Keep in mind that a party must prove the impossibility of fulfilling their contract. This burden of proof may make it difficult to invoke the force majeure clause. Talk with a lawyer before using this clause as a defense if you think you’re unable to uphold a contract.

What happens without a force majeure clause?

Without a force majeure clause, the parties in a contract must resolve their conflict through negotiation or legal action.
For example, if an earthquake destroys a large part of a construction project, the parties might agree that the event was out of the construction crew’s control. They might decide to amend their contract to change the project’s expected date of completion. The client might also agree to reimburse the construction company for any damaged equipment or supplies (or they may require the construction company to pay for those losses). If the parties can’t agree on how to resolve the problem, they will likely follow the procedures for dispute resolution outlined in their contract (e.g., mediation or arbitration).
You might need to cancel a contract when you try everything in your power to overcome an obstacle but still cannot uphold the contract.
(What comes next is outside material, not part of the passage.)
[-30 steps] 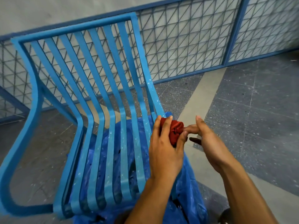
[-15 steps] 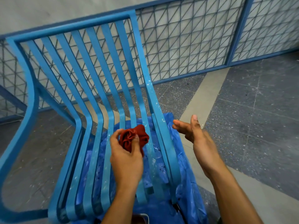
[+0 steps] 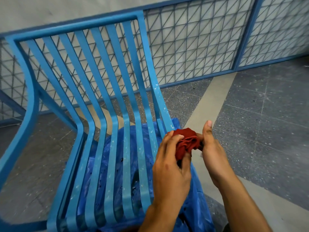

Some contracts outline the repercussions of ending a contract early. For instance, some freelancers require clients to pay a cancelation fee if the client cancels early. Alternatively, the freelancer may reimburse a retainer fee to clients if the freelancer has to cancel.
In either case, refer to your contract to see how to handle a contract breach. If the contract doesn’t have terms to address the situation appropriately, one party may put forward a legal claim to enforce the contract in court.